FireEye described the malware's dizzying capabilities — from initially lying dormant up to two weeks, to hiding in plain sight by masquerading its reconnaissance forays as Orion activity.
WAS MY WORKPLACE AFFECTED?
Neither SolarWinds nor U.S. cybersecurity authorities have publicly identified which organizations were breached. Just because a company or agency uses SolarWinds as a vendor doesn't necessarily mean they were vulnerable to the hacking. The malware that opened remote-access backdoors was injected into SolarWinds' Orion product updates released between March and June, but not every customer installed them.
The hackers would have also had to want to target the organization.
The so-called supply-chain method used to distribute the malware via SolarWinds’ software recalled the technique Russian military hackers used in 2016 to infect companies that do business in Ukraine with the hard drive-wiping NotPetya virus — the most damaging cyberattack to date.
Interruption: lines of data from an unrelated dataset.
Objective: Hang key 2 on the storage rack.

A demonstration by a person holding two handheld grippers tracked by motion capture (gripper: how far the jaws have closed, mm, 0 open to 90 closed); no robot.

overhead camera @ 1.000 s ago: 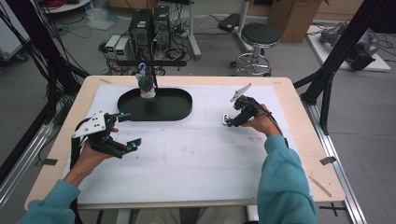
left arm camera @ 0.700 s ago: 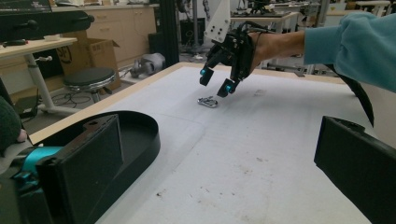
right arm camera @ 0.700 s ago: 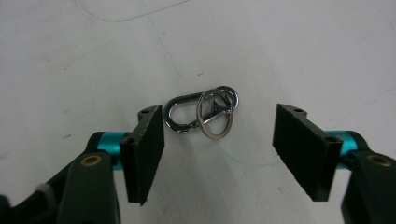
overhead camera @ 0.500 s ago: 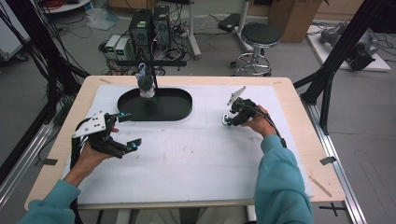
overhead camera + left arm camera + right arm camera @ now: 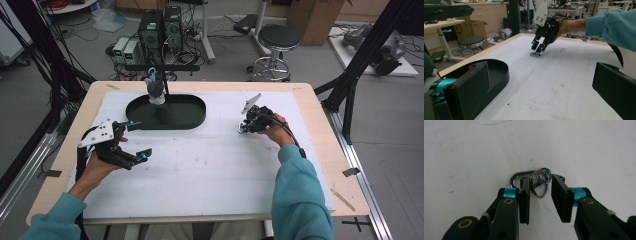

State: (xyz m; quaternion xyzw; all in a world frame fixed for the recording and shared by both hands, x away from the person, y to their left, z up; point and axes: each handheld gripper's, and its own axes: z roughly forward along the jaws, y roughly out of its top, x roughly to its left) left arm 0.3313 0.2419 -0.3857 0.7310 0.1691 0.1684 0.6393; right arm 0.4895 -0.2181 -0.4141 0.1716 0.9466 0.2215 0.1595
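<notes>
The desk [image 5: 320,150], covered by a white sheet, lies under both tools. The black oval tray [image 5: 185,112] sits just ahead of the left tool, and from the left tool view its curved wall [image 5: 499,72] runs right beside that tool's near jaw. A small grey-and-white object [image 5: 155,90] stands at the tray's far rim by a thin black post.

The left tool [image 5: 131,142] hangs above the sheet with its jaws spread wide and nothing between them, well apart from the right tool.

The right tool [image 5: 243,127] points down at the sheet, its tips low over a small metal key clip [image 5: 524,178] with a ring [image 5: 539,183]. In the left tool view the clip [image 5: 535,54] lies flat on the sheet directly beneath the right tool [image 5: 537,47]. The right tool's jaws have just been closing: the ring stands between them, hard against one pad [image 5: 524,202], while a clear gap remains to the other pad, so the ring is not yet clamped.
</notes>
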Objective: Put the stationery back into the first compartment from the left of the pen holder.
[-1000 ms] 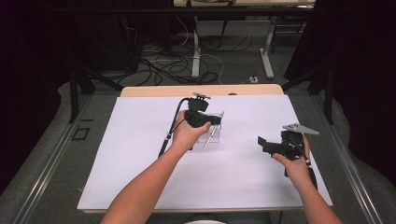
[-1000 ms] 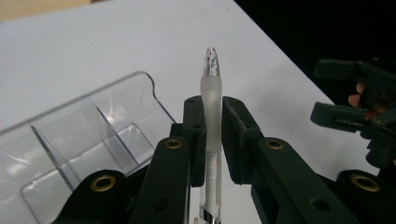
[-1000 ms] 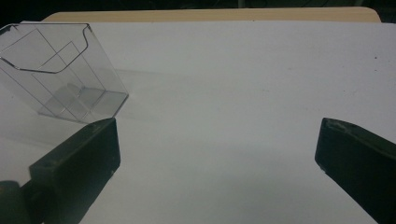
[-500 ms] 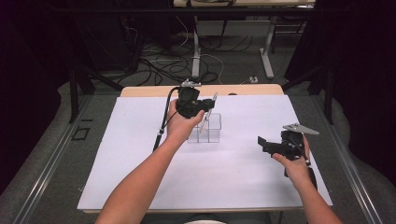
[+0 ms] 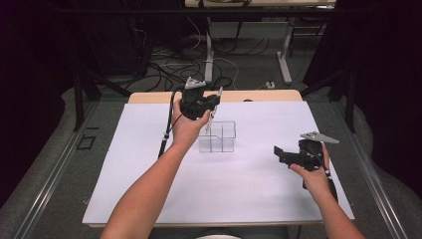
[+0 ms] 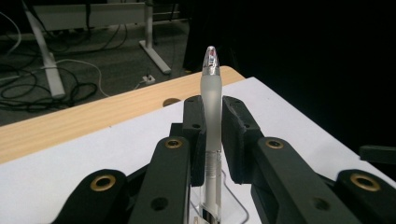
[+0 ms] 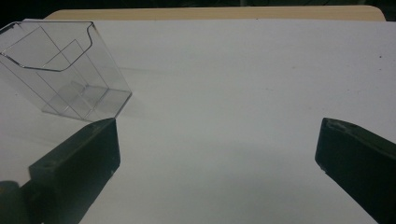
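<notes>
Your left hand-held gripper point(image 5: 211, 102) is clamped on a translucent pen point(image 6: 211, 126), held upright w/ its lower end above the clear plastic organizer point(image 5: 217, 137) mid-surface. Your right hand-held gripper point(image 5: 279, 153) sits well apart to the right, low over the white sheet point(image 5: 249, 184), jaws spread wide, nothing betw. them.

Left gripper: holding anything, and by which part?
Left gripper is shut on a frosted pen, clamped around mid-barrel, tip end up. Right gripper holds nothing.
</notes>
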Action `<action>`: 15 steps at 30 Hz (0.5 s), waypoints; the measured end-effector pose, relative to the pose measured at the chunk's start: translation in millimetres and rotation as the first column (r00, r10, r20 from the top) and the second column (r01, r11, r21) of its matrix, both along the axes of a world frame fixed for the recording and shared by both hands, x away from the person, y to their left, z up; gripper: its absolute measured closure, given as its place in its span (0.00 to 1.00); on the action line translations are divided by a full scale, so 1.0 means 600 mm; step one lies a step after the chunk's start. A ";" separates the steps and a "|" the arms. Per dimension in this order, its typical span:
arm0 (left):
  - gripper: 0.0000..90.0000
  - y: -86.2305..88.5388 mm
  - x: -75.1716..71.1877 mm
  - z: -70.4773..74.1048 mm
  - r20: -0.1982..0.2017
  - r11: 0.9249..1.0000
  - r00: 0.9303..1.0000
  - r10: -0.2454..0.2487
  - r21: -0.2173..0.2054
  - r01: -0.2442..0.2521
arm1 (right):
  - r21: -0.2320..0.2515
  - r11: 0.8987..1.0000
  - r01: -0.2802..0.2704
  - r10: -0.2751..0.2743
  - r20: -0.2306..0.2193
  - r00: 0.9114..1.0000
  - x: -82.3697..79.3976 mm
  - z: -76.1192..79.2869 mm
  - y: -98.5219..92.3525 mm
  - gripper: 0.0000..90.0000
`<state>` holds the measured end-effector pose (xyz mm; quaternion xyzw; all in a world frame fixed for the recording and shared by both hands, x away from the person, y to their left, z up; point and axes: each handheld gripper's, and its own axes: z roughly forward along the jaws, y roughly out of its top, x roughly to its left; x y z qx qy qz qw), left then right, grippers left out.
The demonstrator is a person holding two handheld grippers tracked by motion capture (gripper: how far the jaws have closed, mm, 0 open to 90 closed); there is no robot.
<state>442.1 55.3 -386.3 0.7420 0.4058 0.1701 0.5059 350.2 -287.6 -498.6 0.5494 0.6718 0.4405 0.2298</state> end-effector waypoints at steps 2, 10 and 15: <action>0.89 0.001 0.003 -0.004 0.003 1.000 1.000 0.008 0.008 -0.008 | 0.000 1.000 0.001 -0.001 0.000 1.000 0.000 0.000 0.000 0.00; 0.89 0.009 0.017 -0.023 0.008 0.999 0.999 0.040 0.009 -0.040 | -0.005 1.000 -0.006 0.006 0.001 1.000 0.001 -0.002 0.000 0.00; 0.89 0.014 0.026 -0.039 -0.002 0.998 0.998 0.057 0.003 -0.057 | -0.007 1.000 -0.009 0.009 -0.001 1.000 0.001 -0.003 0.001 0.00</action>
In that case, the hackers inserted a self-propagating worm into a tax preparation software company's updates to infect its customers. In this case, any actual infiltration of an infected organization required “meticulous planning and manual interaction,” according to FireEye.
WHO IS RESPONSIBLE?
SolarWinds said it was advised that an “outside nation state” infiltrated its systems with malware. Neither the U.S. government nor the affected companies have publicly said which nation state they think is responsible. Russia, the prime suspect according to many security experts, said Monday it had “nothing to do with" the hacking.
“Once again, I can reject these accusations,” Kremlin spokesman Dmitry Peskov told reporters. “If for many months the Americans couldn’t do anything about it, then, probably, one shouldn’t unfoundedly blame the Russians for everything.”
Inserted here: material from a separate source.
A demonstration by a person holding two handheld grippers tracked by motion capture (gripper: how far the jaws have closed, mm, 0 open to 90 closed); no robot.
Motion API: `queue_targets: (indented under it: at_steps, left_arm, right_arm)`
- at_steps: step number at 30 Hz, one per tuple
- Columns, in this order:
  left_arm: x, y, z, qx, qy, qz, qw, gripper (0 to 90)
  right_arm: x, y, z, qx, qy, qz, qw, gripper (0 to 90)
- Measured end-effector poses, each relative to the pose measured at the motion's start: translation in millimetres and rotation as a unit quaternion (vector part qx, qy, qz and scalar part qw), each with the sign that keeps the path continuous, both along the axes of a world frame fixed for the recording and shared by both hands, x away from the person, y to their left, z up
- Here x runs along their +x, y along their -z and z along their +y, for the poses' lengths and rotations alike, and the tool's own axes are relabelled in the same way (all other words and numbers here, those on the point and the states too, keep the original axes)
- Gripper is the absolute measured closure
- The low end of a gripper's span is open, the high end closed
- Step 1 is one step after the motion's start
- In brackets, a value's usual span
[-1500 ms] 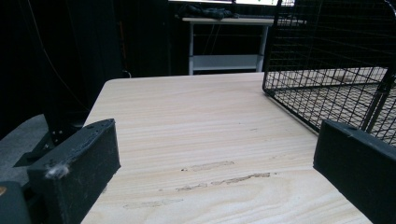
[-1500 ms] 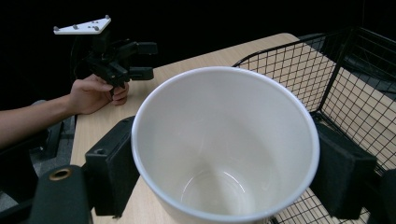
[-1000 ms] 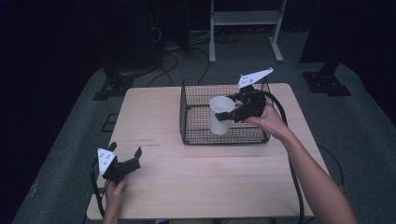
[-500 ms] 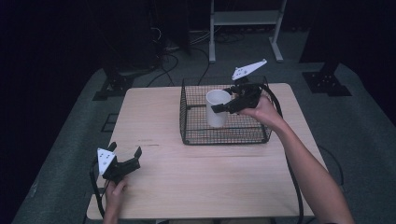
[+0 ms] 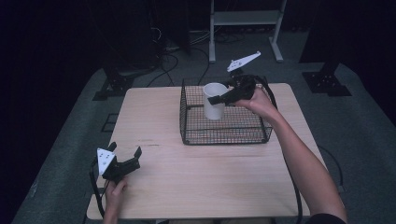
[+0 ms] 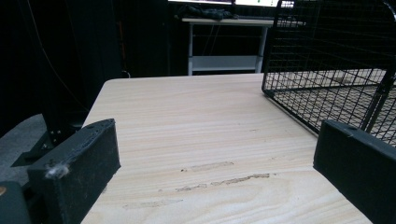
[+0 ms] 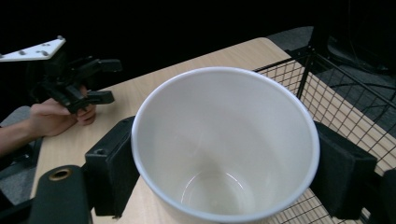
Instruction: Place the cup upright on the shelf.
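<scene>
Dim room — grey floor (image 5: 369,135), perhaps carpet, white shelf frame (image 5: 245,18) behind.

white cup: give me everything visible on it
The white cup is plain, smooth and glossy, wider at its open rim than at its base, with no handle or print showing. It is empty inside. The right gripper clamps it, one black pad against each side of the wall just below the rim. It is held roughly upright over the black wire basket; the high view suggests it is lifted rather than resting on the mesh, though that is hard to confirm.
</scene>
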State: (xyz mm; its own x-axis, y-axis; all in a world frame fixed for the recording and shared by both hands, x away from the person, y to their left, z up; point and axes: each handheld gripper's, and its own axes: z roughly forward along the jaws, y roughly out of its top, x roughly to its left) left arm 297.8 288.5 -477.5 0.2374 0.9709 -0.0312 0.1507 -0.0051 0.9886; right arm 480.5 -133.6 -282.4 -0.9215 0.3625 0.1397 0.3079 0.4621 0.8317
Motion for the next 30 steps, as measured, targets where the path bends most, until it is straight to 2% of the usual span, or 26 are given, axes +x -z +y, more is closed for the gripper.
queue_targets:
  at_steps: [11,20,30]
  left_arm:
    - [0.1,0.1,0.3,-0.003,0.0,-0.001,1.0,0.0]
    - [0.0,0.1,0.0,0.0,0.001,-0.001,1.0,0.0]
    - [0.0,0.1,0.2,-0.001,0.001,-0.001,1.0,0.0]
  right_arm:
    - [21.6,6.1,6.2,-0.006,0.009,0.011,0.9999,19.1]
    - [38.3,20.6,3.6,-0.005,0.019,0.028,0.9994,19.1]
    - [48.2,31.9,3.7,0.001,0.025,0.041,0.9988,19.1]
Buchanan, the Georgetown expert, said the “operational tradecraft” — how the hack was carried out — seems extremely good. The hackers were “experienced and capable, adept at finding a systemic weakness and then exploiting it quietly for months.” That, cybersecurity experts say, makes the campaign consistent with elite state-backed Russian hackers.
Also supporting the consensus in the cyberthreat analysis community that Russians were behind the SolarWinds hack are the tactics, techniques and procedures used by the hackers, which bear their digital fingerprints, said Brandon Valeriano, a Marine Corps University technology scholar.
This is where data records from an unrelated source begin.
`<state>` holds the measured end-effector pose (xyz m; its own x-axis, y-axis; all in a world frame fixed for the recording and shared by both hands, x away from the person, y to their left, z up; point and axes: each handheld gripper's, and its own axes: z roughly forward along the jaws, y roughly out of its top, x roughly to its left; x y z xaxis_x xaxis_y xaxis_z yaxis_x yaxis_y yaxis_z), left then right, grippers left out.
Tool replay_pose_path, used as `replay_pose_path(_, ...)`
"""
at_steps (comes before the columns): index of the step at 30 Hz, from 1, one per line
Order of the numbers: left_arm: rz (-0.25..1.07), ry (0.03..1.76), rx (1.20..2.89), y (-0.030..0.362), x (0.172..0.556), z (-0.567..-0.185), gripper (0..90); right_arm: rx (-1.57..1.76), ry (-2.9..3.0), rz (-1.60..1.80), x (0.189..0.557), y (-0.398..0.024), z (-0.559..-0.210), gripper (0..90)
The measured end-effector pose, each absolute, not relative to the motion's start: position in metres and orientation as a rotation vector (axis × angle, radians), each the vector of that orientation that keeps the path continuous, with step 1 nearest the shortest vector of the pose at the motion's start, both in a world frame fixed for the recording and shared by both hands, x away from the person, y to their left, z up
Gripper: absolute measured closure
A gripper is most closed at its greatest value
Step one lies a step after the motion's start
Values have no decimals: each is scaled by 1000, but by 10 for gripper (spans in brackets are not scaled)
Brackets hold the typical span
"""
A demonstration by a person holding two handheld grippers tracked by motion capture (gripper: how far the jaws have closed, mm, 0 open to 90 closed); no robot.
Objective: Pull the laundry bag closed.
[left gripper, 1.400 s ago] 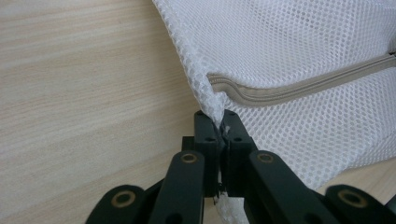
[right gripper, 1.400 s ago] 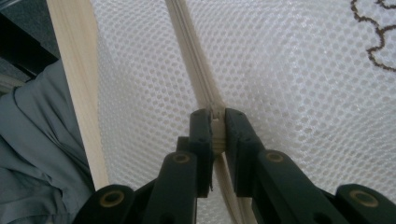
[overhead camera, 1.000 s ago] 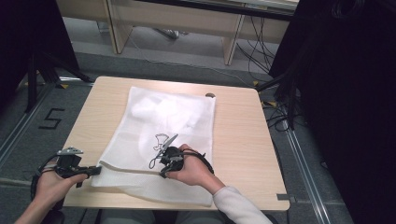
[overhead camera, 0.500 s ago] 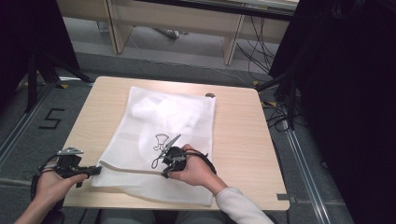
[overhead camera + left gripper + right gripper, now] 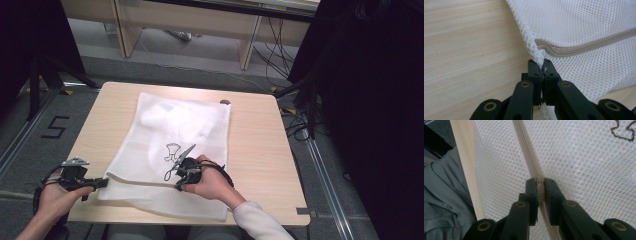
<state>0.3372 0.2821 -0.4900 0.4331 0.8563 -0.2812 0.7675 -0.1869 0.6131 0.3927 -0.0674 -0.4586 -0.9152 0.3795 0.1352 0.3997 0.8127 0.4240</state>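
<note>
In the high view, a white mesh laundry bag (image 5: 170, 145) lies flat across the wooden table (image 5: 255, 135), its near edge toward the person. The left gripper (image 5: 102, 182) sits at the bag's near left corner, and the right gripper (image 5: 181, 186) rests on the bag near the middle of its near side, just below a small dark printed mark (image 5: 172, 151).

In the left gripper view, the left gripper (image 5: 541, 65) has its jaws closed tight on the mesh corner (image 5: 536, 53), pinching the fabric just beside the end of the beige zipper (image 5: 584, 48). The zipper there looks closed.

In the right gripper view, the right gripper (image 5: 539, 185) has its jaws drawn nearly together on the zipper (image 5: 527, 152), with what seems to be the slider or pull between them, though this is too hidden to be sure. The teeth ahead of the jaws look meshed.

Judging by this, the work is running the zipper along while the corner is anchored. How much of its length is left cannot be told.
</note>
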Motion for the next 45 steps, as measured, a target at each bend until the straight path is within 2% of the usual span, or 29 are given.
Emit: replay_pose_path(45, 164, 1364, 1990, 282, 337, -490, 865, -664, -2949, -710, 390, -87, -457, 826)
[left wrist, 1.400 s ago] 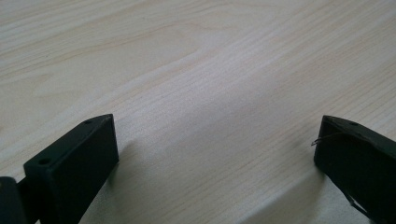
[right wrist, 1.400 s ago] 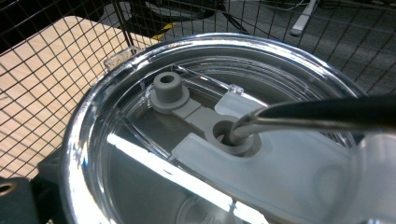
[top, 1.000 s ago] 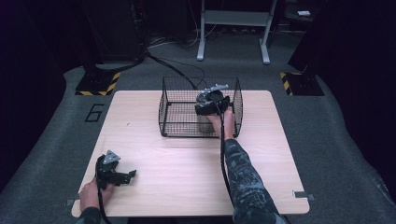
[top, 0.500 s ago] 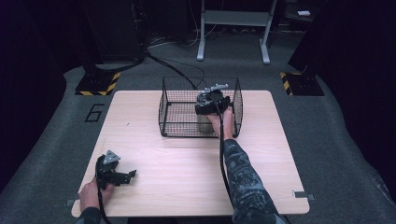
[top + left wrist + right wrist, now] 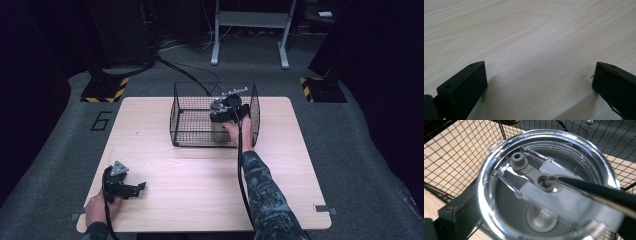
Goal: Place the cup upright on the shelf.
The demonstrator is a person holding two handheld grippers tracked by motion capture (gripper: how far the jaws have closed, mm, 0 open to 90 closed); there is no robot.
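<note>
one steel tumbler [image 5: 219,131] with one clear lid [image 5: 544,182] and one straw [image 5: 596,191] stands inside the one wire basket [image 5: 186,120], clamped in my right claw [image 5: 226,114]. my left claw [image 5: 134,189] rests released on the wooden surface [image 5: 200,175].

Light wood desk [image 5: 200,165] on grey carpet, dark room. Black wire basket [image 5: 192,120] at the desk's far middle. Right gripper [image 5: 226,111] inside the basket's right half, hand behind it, patterned sleeve running to the near edge, black cable along the arm. Grey metal cup [image 5: 218,131] standing in the basket right under that gripper; whether the fingers hold it can't be told from here. Thin rod [image 5: 235,92] sticking out past the basket's far rim. Left gripper [image 5: 131,189] resting on the desk at the near left corner, fingers pointing right, hand on it, well apart from the basket. Yellow-black striped blocks [image 5: 105,90] on the floor at far left and far right.
</note>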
WHAT CAN BE DONE TO PREVENT AND COUNTERACT SUCH HACKS?
Espionage is as old as humanity and intelligence-gathering does not violate international law — and effective cyber defense is very difficult. But retaliation against governments responsible for egregious cyberespionage happens. Diplomats can be expelled. Sanctions can be imposed. The Obama administration expelled Russian diplomats in retaliation for the meddling of Kremlin military hackers in Donald Trump's favor in the 2016 election.
Other hard work will come in security supply chains so attacks like this are more difficult, said Valeriano, senior advisor for the Cyber Solarium Commission, a bipartisan commission created by Congress to promote better U.S. cyberdefences. Cybersecurity “has not been a presidential priority” during the Trump administration and the outgoing president has been unable or unwilling to hold Russia to account for aggressive action in cyberspace, said Chris Painter, who coordinated cyberpolicy in the State Department during the Obama administration.
“I think that contributes to Russia’s bravado,” he said. The incoming Biden national security team has indicated it will be less tolerant, and is expected to restore the position of the White House cybersecurity coordinator eliminated by Trump.
Greater White House focus on cybersecurity will be crucial, industry experts say.
An advisory issued by Microsoft, which assisted FireEye in the hack response, said it had "delivered more than 13,000 notifications to customers attacked by nation states over the past two years and observed a rapid increase in (their) sophistication and operational security capabilities.”